Les rejets de dioxyde de carbone (CO2) dans l'atmosphère font ressentir leurs effets jusque dans les fonds sous-marins où le corail peine à se développer en raison d'une acidité croissante de l'eau, affirme une étude à paraître cette semaine en Norvège. "La vie dans l'océan peut connaître de grands changements au cours du siècle en raison des rejets de CO2 dus à l'homme. Les changements climatiques et l'acidification de l'océan qui en résulte auront un impact sur le milieu océanique", a indiqué la Direction norvégienne de gestion de la nature dans un résumé de l'étude, publié mardi. Selon le rapport qui résume les connaissances existantes dans ce domaine, l'eau de mer, qui absorbe environ un tiers du CO2 émis dans l'atmosphère, risque de connaître dans les 100 ans à venir un rythme d'acidification 100 fois plus rapide qu'au cours des 100.000 dernières années. Le potentiel d'hydrogène (pH), indice qui exprime l'acidité ou la basicité d'une solution, mesuré près de la surface des océans, pourrait perdre jusqu'à 0,3 unité au cours du siècle --plus l'indice est bas, plus la solution est acide-- alors que la perte enregistrée depuis le début de la révolution industrielle n'était que de 0,1 unité.

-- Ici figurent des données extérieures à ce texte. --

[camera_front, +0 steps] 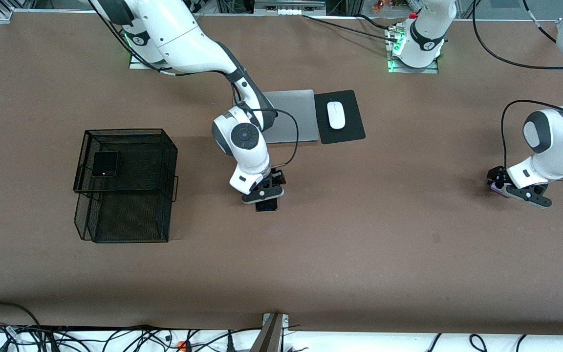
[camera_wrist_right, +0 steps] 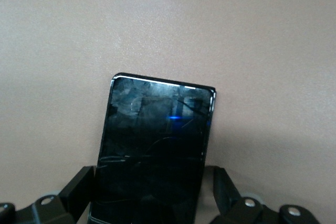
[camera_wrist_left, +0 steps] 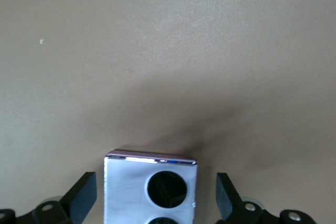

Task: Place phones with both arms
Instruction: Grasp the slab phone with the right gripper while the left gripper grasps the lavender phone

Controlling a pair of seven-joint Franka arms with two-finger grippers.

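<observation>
A long black slab phone lies flat mid-table, its end showing under the hand. My right gripper is down over it, open, one finger on each long side. Toward the left arm's end of the table, a pale lilac phone with two black circles lies on the table, only a sliver of it showing from the front. My left gripper straddles it, open, with a gap at each finger. A small squarish black folded phone rests on the mesh rack's upper tier.
A black two-tier wire mesh rack stands toward the right arm's end of the table. A silver closed laptop lies farther from the front camera than the slab phone. Beside it, a white mouse sits on a black pad.
</observation>
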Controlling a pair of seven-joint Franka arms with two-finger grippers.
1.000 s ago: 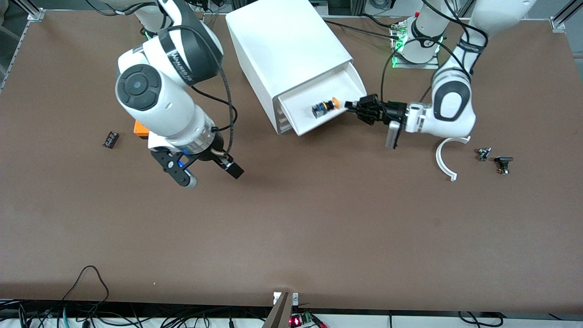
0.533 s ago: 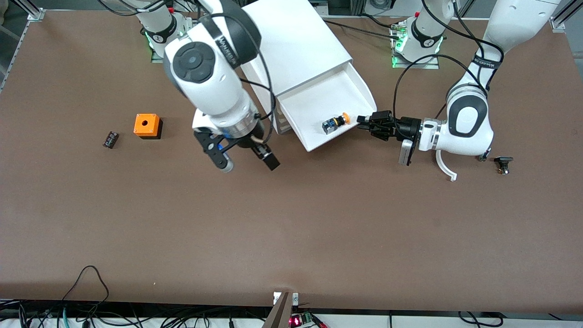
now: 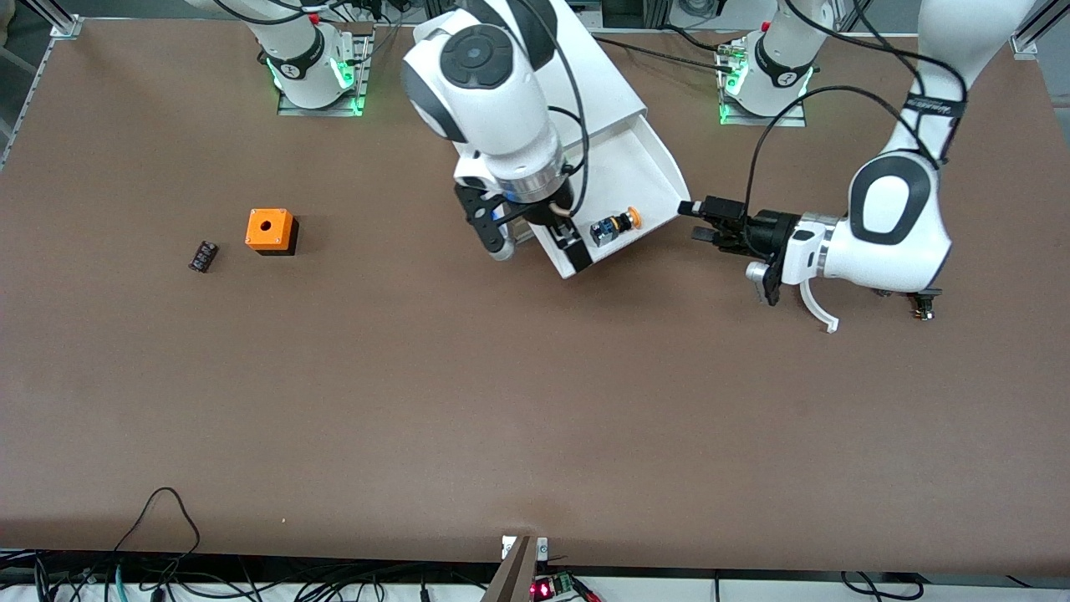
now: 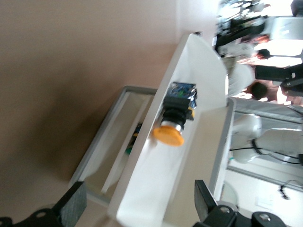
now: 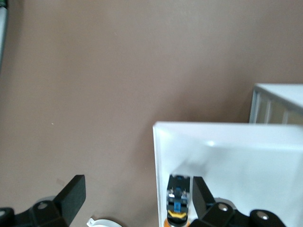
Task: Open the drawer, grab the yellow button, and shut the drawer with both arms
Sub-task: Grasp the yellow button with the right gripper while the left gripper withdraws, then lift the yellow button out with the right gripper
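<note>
Cabinet (image 3: 535,92) under right arm; drawer (image 3: 623,180) pulled out, tilted.

Right gripper (image 3: 535,238) over drawer's front corner, fingers spread wide; button (image 3: 614,226) in drawer, just beside one finger, not between fingers. Risk: descending finger strikes drawer rim, jolts tray, button rolls.

Left gripper (image 3: 700,221) just beside drawer's edge, apart, jaws parted, empty. Risk: grippers crowd same corner, collide.

Orange cube (image 3: 270,231), black block (image 3: 202,256) well apart, irrelevant.

A wide brown table (image 3: 535,401) with a matte, evenly lit top fills the front view. Silver metal frame rails (image 3: 38,21) stand at its corners. Black cables (image 3: 159,535) trail along the nearest edge, beside what may be a small circuit board (image 3: 556,584).
</note>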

Cette acidification accélérée affaiblit la capacité du corail, de planctons et de végétaux et d'autres organismes essentiels au reste de la chaîne alimentaire, à fabriquer leur enveloppe calcaire. "Les conséquences écologiques (...) sont inconnues mais les scénarios s'appuyant entre autres sur des recherches laissent augurer un impact négatif significatif", a souligné la Direction norvégienne de gestion de la nature. "Ces connaissances, en plus de ce que l'on sait par ailleurs sur les conséquences des rejets de gaz à effet de serre, démontrent qu'il est plus urgent que jamais de trouver des stratégies pour réduire le niveau des gaz à effet de serre présents dans l'atmosphère", affirme le document. L'étude sera présentée cette semaine à Trondheim (ouest de la Norvège) lors d'une réunion de responsables d'Ospar, organisation pour la protection du milieu marin de l'Atlantique du Nord-Est qui regroupe 12 pays riverains.